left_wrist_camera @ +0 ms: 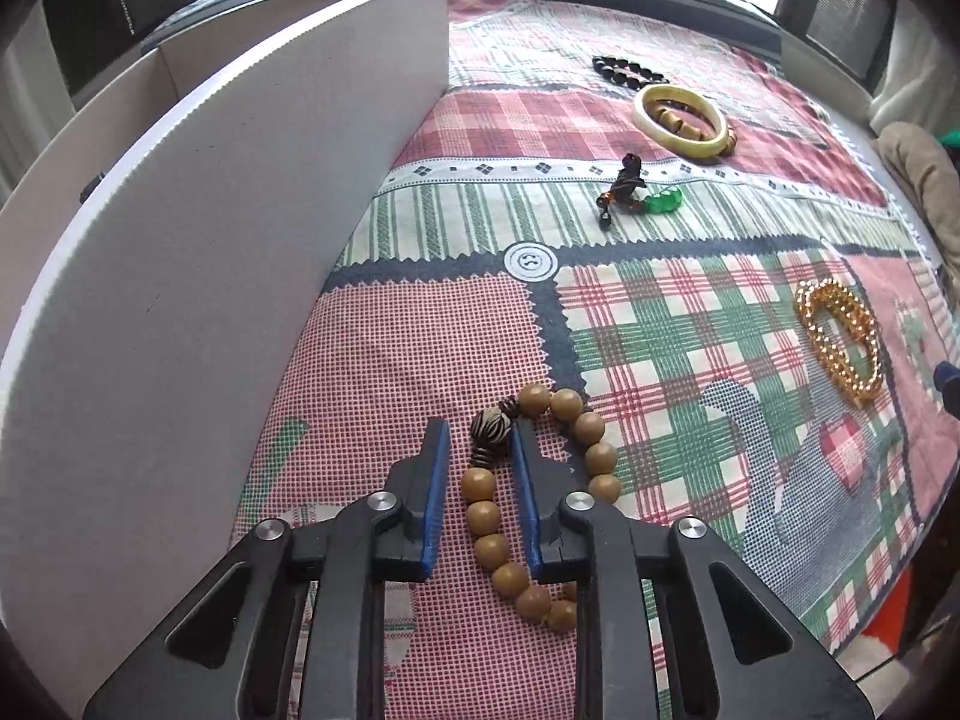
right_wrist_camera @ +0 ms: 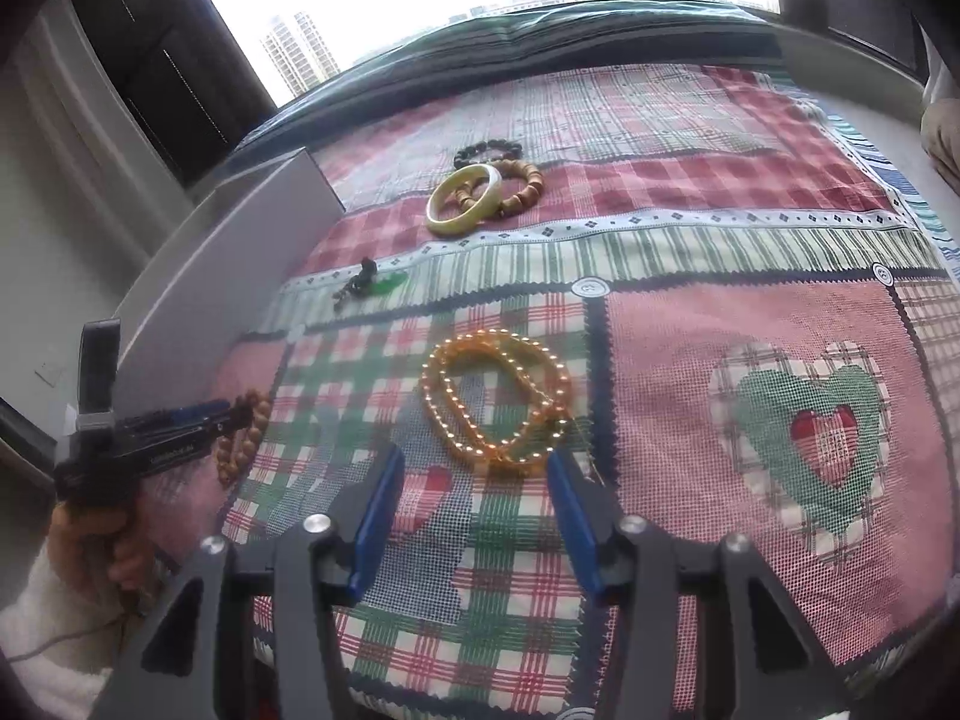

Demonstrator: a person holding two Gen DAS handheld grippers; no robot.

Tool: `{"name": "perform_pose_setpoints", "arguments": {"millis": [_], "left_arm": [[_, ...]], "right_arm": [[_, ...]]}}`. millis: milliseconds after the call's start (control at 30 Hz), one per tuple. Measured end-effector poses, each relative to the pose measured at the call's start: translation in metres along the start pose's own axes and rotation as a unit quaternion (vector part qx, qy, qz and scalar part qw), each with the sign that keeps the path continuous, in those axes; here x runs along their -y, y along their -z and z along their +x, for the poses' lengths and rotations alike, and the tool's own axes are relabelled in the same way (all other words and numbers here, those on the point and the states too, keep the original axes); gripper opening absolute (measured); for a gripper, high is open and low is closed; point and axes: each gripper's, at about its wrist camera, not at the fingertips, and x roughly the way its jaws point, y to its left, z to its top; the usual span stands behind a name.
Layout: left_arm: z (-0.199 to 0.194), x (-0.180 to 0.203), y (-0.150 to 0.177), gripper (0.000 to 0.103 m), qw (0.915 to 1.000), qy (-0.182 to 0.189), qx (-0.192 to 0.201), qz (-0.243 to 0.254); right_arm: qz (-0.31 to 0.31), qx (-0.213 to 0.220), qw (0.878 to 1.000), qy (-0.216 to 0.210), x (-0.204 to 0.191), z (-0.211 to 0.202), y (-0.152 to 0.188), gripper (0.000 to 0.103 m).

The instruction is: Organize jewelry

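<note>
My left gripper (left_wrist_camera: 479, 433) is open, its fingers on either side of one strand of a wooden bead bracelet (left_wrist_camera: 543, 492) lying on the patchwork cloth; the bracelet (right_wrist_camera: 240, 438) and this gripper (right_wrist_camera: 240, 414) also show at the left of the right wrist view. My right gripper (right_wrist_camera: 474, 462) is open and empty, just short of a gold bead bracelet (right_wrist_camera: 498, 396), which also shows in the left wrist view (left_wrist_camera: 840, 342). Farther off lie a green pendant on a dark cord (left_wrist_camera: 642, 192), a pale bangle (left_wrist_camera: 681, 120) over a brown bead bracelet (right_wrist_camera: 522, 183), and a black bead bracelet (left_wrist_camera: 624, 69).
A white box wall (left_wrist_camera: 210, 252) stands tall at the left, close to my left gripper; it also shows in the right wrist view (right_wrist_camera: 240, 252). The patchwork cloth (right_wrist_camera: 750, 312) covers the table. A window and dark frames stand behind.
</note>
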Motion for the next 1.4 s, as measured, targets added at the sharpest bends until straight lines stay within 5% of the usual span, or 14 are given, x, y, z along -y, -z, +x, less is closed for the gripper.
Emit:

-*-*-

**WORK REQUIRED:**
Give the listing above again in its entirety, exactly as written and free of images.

**YOUR RESPONSE:**
left_wrist_camera @ +0 ms: 
right_wrist_camera @ +0 ms: 

Demonstrator: a person holding two Gen DAS handheld grippers; no robot.

Tool: `{"name": "perform_pose_setpoints", "arguments": {"millis": [_], "left_arm": [[_, ...]], "right_arm": [[_, ...]]}}`. millis: milliseconds after the call's start (control at 30 Hz), one per tuple. Measured end-effector poses, each relative to the pose measured at the call's start: translation in metres along the start pose's own axes and rotation as a unit quaternion (vector part qx, qy, qz and scalar part qw), each with the sign that keeps the path continuous, in those axes; here x runs along their -y, y along their -z and z along their +x, for the poses' lengths and rotations alike, and the tool's own axes are relabelled in the same way (all other words and numbers here, those on the point and the states too, keep the original axes); gripper opening absolute (measured); for a gripper, high is open and low is closed; point and axes: each gripper's, at about its wrist camera, not at the fingertips, and x roughly the way its jaws point, y to its left, z to its top; the usual span stands behind a name.
Layout: left_arm: z (-0.199 to 0.194), x (-0.180 to 0.203), y (-0.150 to 0.177), gripper (0.000 to 0.103 m), qw (0.915 to 1.000), qy (-0.182 to 0.189), qx (-0.192 to 0.201), qz (-0.243 to 0.254); right_arm: qz (-0.31 to 0.31), qx (-0.213 to 0.220), qw (0.878 to 1.000), qy (-0.216 to 0.210), x (-0.204 to 0.191), z (-0.211 to 0.202), y (-0.152 to 0.188), gripper (0.000 to 0.103 m).

The instruction is: Organize jewelry

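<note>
My left gripper (left_wrist_camera: 479, 433) is open, its fingers on either side of one strand of a wooden bead bracelet (left_wrist_camera: 543, 492) lying on the patchwork cloth; the bracelet (right_wrist_camera: 240, 438) and this gripper (right_wrist_camera: 240, 414) also show at the left of the right wrist view. My right gripper (right_wrist_camera: 474, 462) is open and empty, just short of a gold bead bracelet (right_wrist_camera: 498, 396), which also shows in the left wrist view (left_wrist_camera: 840, 342). Farther off lie a green pendant on a dark cord (left_wrist_camera: 642, 192), a pale bangle (left_wrist_camera: 681, 120) over a brown bead bracelet (right_wrist_camera: 522, 183), and a black bead bracelet (left_wrist_camera: 624, 69).
A white box wall (left_wrist_camera: 210, 252) stands tall at the left, close to my left gripper; it also shows in the right wrist view (right_wrist_camera: 240, 252). The patchwork cloth (right_wrist_camera: 750, 312) covers the table. A window and dark frames stand behind.
</note>
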Motion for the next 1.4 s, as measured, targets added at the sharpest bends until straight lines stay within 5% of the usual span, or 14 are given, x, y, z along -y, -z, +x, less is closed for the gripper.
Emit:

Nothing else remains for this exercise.